Kilburn has established itself in manufacturing reliable sludge dryers in collaboration with Nara Machinery of Japan. During the year, it has bagged a record of 19 sludge dryers worth 18 crores.

During the year, Kilburn bagged orders from the process industry worth 76 crores.

Food Processing Equipment

Despite very low tea prices and market sentiments being poor, Kilburn maintained its leadership in the tea dryer business reaching the level of the previous year. Bangladesh and Africa markets continue to be focus export markets for tea dryers and withering machine.

During the year, Kilburn installed a fully automated withering machine at one of the gardens of Leading


Tea Company in Kenya. This is the first of its kind of withering machine and received wide appreciation from tea growers in Africa.

Order booking

The total order booking during the year 2019-20 was Rs 98 crores, with a closing order book of Rs 69 crores.


Your Company operates primarily in two divisions viz Process Equipment and Tea Drying Equipment. The future outlook based on orders in hand and the expected order inflow appears to be encouraging.

A detailed review of the outlook of each division is incorporated in the Management Discussion and Analysis Report in Annexure I which forms part of this Report.


a) Statutory Auditors: At the AGM on 13.08.2019 M/S. V. Singhi & Associates, Chartered Accountants (FRN:311017E) were appointed as Statutory Auditors, to fill the causal vacancy caused by resignation of previous auditors M/s.
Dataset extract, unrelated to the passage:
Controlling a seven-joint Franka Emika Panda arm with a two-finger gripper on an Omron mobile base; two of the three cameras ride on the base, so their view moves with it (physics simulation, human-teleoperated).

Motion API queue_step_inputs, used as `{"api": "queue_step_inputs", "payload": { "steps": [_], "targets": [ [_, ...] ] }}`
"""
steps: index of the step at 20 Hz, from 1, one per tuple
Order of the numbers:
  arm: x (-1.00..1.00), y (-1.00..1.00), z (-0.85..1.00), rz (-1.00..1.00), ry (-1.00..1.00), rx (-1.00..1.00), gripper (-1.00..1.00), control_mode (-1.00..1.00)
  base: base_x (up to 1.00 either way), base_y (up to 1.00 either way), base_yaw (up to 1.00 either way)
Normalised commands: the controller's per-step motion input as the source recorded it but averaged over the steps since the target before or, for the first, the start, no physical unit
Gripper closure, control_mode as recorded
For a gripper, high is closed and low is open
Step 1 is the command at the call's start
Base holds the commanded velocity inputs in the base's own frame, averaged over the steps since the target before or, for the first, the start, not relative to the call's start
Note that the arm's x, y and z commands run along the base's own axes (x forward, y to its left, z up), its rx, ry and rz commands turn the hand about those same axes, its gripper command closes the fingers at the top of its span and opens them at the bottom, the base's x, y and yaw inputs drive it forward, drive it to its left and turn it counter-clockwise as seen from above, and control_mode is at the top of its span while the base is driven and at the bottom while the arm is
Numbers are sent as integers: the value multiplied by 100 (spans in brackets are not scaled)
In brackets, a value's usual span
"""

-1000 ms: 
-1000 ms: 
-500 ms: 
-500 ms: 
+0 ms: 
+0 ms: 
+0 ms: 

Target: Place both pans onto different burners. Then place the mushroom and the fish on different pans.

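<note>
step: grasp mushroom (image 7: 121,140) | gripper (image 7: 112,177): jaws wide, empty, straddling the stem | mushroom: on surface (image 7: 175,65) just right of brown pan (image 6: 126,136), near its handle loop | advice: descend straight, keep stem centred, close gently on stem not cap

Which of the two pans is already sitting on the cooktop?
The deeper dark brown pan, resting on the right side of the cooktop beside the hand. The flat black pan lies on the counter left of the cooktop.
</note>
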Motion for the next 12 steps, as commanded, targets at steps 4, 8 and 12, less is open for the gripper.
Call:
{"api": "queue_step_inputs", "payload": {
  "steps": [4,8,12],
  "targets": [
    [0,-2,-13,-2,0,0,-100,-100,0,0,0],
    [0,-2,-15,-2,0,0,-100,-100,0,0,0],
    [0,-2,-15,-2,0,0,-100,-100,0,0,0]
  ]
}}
S R B C & CO LLP, Chartered Accountants for a tenure of five years upto AGM to be held in 2024.

b) Internal Auditors: M/s. Bhide & Bhide, Chartered Accountants were appointed as Internal Auditors by the Board of Directors for 2019 - 20 and they have conducted internal audits periodically and submitted their reports to the Audit Committee. Their reports have been reviewed by the Statutory Auditors and the Audit Committee.

c) Cost Auditors: Your Company appointed M/s. D. Sabyasachi & Co. ( FRN: 00369 ) Cost Accountants as Cost Auditors of the Company for the Financial Year 2019-20 and their appointment is proposed for 2020 - 21 at the remuneration set out in the notice of AGM and explanatory statement thereto.
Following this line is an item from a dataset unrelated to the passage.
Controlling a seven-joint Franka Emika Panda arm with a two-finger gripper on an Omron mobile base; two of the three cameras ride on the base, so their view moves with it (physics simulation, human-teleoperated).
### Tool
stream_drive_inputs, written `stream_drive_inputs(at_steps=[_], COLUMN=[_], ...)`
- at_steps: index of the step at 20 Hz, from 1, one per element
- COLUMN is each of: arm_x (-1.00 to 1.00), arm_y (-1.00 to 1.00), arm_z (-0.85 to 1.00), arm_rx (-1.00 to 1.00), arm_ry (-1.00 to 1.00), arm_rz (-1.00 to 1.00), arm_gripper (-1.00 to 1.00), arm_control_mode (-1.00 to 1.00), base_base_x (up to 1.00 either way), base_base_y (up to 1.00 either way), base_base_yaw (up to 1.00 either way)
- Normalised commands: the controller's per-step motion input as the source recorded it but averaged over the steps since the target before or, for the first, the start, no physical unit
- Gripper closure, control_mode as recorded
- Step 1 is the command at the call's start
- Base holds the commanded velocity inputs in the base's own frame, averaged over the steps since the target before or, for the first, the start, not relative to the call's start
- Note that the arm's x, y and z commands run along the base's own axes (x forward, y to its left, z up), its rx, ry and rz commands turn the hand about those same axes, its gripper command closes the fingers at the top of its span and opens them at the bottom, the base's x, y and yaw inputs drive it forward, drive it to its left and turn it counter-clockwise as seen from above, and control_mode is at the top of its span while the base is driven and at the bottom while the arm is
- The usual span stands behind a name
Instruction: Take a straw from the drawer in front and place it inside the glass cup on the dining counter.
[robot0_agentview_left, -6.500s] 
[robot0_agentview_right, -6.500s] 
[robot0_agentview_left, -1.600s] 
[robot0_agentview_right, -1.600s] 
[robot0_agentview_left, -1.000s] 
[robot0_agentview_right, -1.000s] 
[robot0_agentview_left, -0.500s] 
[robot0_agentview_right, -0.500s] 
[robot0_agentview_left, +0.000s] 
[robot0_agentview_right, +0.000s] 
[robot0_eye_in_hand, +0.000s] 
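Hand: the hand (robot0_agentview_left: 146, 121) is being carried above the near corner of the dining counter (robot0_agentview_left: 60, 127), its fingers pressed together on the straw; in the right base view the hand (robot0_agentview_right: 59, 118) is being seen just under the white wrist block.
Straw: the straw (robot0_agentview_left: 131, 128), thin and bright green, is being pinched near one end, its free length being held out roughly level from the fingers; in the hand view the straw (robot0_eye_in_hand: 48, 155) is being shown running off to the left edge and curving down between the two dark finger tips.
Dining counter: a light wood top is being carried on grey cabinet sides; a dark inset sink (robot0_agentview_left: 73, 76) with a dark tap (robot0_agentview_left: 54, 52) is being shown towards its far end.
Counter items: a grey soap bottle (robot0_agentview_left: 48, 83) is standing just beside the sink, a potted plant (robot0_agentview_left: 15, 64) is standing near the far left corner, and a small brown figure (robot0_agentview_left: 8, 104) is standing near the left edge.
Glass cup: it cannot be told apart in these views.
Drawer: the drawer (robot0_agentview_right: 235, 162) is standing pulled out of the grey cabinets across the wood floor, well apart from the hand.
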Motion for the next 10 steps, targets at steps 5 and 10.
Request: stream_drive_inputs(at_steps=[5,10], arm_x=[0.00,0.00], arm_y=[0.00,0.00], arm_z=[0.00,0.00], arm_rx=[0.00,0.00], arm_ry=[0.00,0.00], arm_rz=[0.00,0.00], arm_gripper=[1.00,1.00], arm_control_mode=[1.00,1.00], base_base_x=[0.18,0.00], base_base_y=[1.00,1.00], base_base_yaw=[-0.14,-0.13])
d) Secretarial Auditors: M/s. Dhrumil M. Shah,

Mumbai were appointed as secretarial auditor of the Company for the Financial Year 2019-20, as required under section 204 of The Companies Act, 2013 read with the applicable rules. The Secretarial Audit Report for 2019 - 20 forms part of the Annual Report as Annexure - VII.

Statutory Auditors Report

The audit report for Financial year 2019 - 20 has a qualified opinion, as following:

Basis for Qualified Opinion

As detailed in Note 5b to the accompanying Ind AS financial statements, the Company has Inter Corporate Deposits (ICDs) and interest accrued thereon receivable from group companies amounting to 10,816 lakhs and 1,927 lakhs respectively as on 31st March, 2020. Considering the financial position of these group companies and in the absence of sufficient and appropriate audit evidence in relation to recoverability of these ICDs and accrued interest thereon, we are unable to determine whether any adjustments are required to the carrying value of these ICDs and interest accrued thereon.
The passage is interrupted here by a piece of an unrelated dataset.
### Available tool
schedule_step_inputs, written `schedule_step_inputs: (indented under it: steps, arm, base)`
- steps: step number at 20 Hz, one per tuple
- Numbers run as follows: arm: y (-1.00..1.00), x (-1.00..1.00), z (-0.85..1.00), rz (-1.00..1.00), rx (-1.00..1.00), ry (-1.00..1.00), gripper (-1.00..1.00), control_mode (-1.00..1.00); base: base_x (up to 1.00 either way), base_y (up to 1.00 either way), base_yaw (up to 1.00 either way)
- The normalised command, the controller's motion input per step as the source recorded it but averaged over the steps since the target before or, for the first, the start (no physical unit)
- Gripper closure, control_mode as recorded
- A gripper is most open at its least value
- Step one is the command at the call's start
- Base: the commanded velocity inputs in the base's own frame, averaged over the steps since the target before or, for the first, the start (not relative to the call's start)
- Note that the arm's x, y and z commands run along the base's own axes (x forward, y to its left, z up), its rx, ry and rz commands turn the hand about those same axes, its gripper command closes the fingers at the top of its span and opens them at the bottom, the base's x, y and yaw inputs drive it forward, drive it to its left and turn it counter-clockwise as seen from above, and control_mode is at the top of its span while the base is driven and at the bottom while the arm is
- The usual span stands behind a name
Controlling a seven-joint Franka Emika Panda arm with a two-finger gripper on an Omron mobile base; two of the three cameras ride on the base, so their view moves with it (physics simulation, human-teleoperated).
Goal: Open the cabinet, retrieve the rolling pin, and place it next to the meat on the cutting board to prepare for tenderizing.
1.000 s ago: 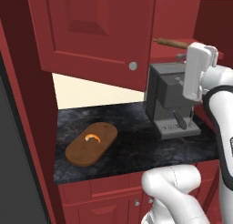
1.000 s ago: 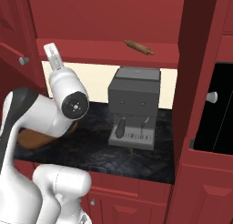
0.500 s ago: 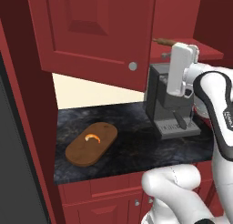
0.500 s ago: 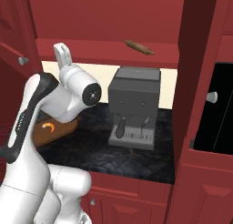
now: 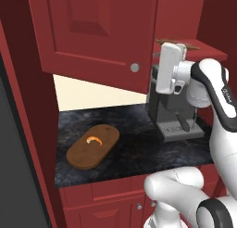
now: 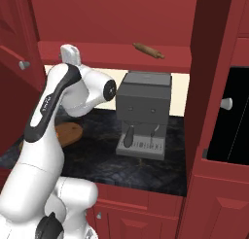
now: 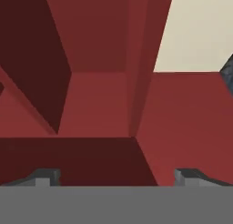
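While my fingertips (image 7: pixel 45 178) stand far apart at the bottom of the hand view, nothing lies between them; my gripper (image 7: pixel 116 180) is wide open and empty, facing dark-red panels and a patch of cream wall.

From the left base view my hand is raised in front of the open cabinet (image 5: pixel 92 32), just below the shelf edge and in front of the grey coffee machine (image 5: pixel 173 116). The left door hangs open toward me, its round silver knob (image 5: pixel 134 67) near its lower corner. From the right base view the right door (image 6: pixel 214 73) is swung out as well, edge-on.

The rolling pin (image 6: pixel 149 50) lies on the cabinet's shelf above the coffee machine, slanted, one handle pointing toward the back and the other toward the front right. In the left base view just its brown ends show behind the top of my hand. I am not touching it.

The cutting board (image 5: pixel 92 146) rests flat on the dark speckled counter (image 5: pixel 134 150), well left of the coffee machine, with the meat (image 5: pixel 94 139) lying on its upper half. In the right base view my arm covers most of the board.

No brand name, label or writing is legible on the coffee machine, the cabinet or anything else; the machine's front shows small dark dots and a grille, too coarse to read.
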Motion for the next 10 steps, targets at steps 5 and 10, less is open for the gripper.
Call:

Qualified opinion in the Audit Report on Internal Financial Controls under Clause (i) of Sub-section 3 of Section 143 of The Companies Act, 2013 reads as following:

The Company did not have an appropriate internal control system for recoverability of Inter Corporate Deposits (ICDs) given to group companies and interest thereon, which could potentially result in the Company not recording adequate provision for doubtful ICDs and recognising interest revenue without establishing reasonable certainty of ultimate collection.

Managements response to the Audit qualification:

Considering the financial position of these group companies, the Company has obtained unconditional and irrevocable personal guarantee from Promoter Director, for the said Inter- Corporate Deposits as collateral security in case the borrowers are unable to repay the ICDs and interest accrued thereon.

Further, a promoter group level restructuring is currently underway to monetize assets to meet up the various liability of the group companies (owned by same promoter) including the settlement of outstanding ICDs. During the year the Group Companies have gradually commenced Interest payments and will continue to do so. The management has assessed the recoverability of the said ICDs, including interest receivable thereon, and has considered the same to be good and recoverable.

The Company is implementing appropriate Internal Control System to ensure timely recovery of the Inter Corporate Deposits ( ICDs ) placed with group companies alongwith interest thereon.

Management response to auditors observations in secretarial audit report

Due to frequent changes in statutory and system requirements from time to time, few delays and lapses occurred in the process of filing of prescribed documents and necessary steps were taken to rectify the same and required systems were put in place to avoid such delays in future.


Pursuant to the provision of Section 134 (5) of the Companies Act, 2013, the Board of Directors of your Company hereby confirms:

1) that in the preparation of the annual accounts, the applicable accounting standards have been followed along with proper explanation relating to material departure;

2) that the Directors have selected such accounting policies and applied them consistently and made judgments and estimates that are reasonable and prudent so as to give a true and fair view of the state of affairs of the Company as at the end of the financial year and of the Profit and Loss of the Company for the period;

3) that the Directors have taken proper and sufficient care for the maintenance of adequate accounting records in accordance with the provisions of the Companies Act, 2013 for safeguarding the assets of the Company and for preventing and detecting fraud and other irregularities;

4) that the Directors have prepared the annual accounts on a going concern basis.

5) that the directors had laid down internal financial controls to be followed by the company and that such internal financial controls are adequate and were operating effectively.

6) that the directors had devised proper systems to ensure compliance with the provisions of all applicable laws and that such systems were adequate and operating effectively.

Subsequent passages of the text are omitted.